JUDGEMENT
HARRIES, C. J. -
(1.) THIS is a reference under s. 66(1) of the Indian IT Act, made by the Tribunal, Madras Bench, in which the following question is propounded for the opinion of this Court :
" Whether in the facts and circumstances of the case, the income in question, viz., Rs. 2,000, was rightly treated as the income from business for excess profits tax purposes ? "

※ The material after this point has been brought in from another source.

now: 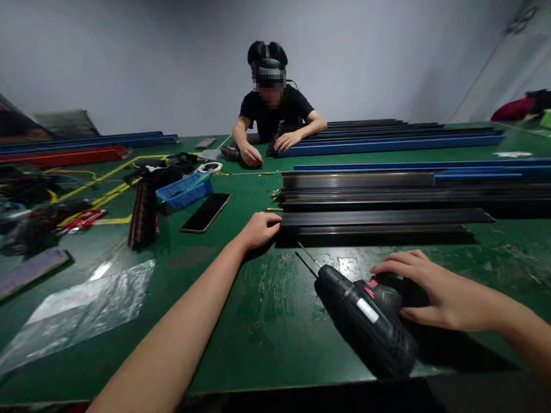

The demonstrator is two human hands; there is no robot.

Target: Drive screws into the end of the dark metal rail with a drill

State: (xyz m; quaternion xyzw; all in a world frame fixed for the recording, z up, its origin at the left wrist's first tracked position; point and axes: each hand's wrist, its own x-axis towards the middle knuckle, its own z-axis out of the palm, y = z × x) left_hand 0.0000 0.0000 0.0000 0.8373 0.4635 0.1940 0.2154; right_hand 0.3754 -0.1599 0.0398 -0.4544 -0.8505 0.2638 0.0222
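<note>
A black cordless drill [365, 315] lies on its side on the green table, its long thin bit pointing away to the left. My right hand [434, 289] is beside the drill's grip, with thumb and fingers apart and not closed around it. At the left end of the nearest black metal profile [379, 217], my left hand [260, 229] has its fingers curled against the end; some fingertips are hidden. A short yellow-green wire end [274, 209] shows just beyond that hand.
More dark and blue profiles [361, 179] lie behind. Left of my forearm are a phone [206, 212], a blue basket [185, 191], a clear plastic bag [86, 310] and tangled cables. Across the table [241, 367], a person in a black shirt [275, 109] leans over their own work.
</note>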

(2.) THE facts giving rise to this litigation may be shortly stated as follows : THE assessees are a limited liability company carrying on business as manufacturers of jute products. THE assessees had let a portion of their business premises to a firm known as Radha Kant and Co. who were conducting the business of dehydrating potatoes. THE assessees claimed that the rent payable by Radha Kant and Co. had not been fixed and that there was a dispute concerning it. Hence their return did not show any rent received in respect of this letting. THE ITO did not accept this contention and estimated the income from this letting for ten months of the assessable year at Rs. 2,000. This amount was added to the income of the company for the purpose of assessing excess profits tax. THE assessee company appealed to the AAC from the order of the ITO, but the appeal was dismissed. THEre was a further appeal to the Tribunal and there it was contended that the sum of Rs. 2,000 could not be taken into account for the purposes of assessing the income liable to excess profits tax. THE appeal was however dismissed as in the view of the Tribunal this sum of Rs. 2,000 was rightly taken into consideration for the purposes of excess profits tax. THE Tribunal pointed out that the assessee company let other portions of their premises to various tenants for use as godown and had received from these tenants yearly a sum of about Rs. 37,000. This sum, the Tribunal point out, was shown by the assessee-company as part of their income from business and they were accordingly assessed in respect of it under s. 10 of the IT Act. THE assessee company apparently denied this before the Tribunal, but the Tribunal point out that the actual assessments show that in respect of this income they were assessed under s. 10 of the Act. Further the Tribunal point out that the memorandum of association of the assessee-company permits them to purchase, sell, hire and let lands, buildings, warehouses, etc. Those being the circumstances the Tribunal were satisfied that the assessees were carrying on " an operation of business when it was regularly letting out a portion of its business premises to third parties.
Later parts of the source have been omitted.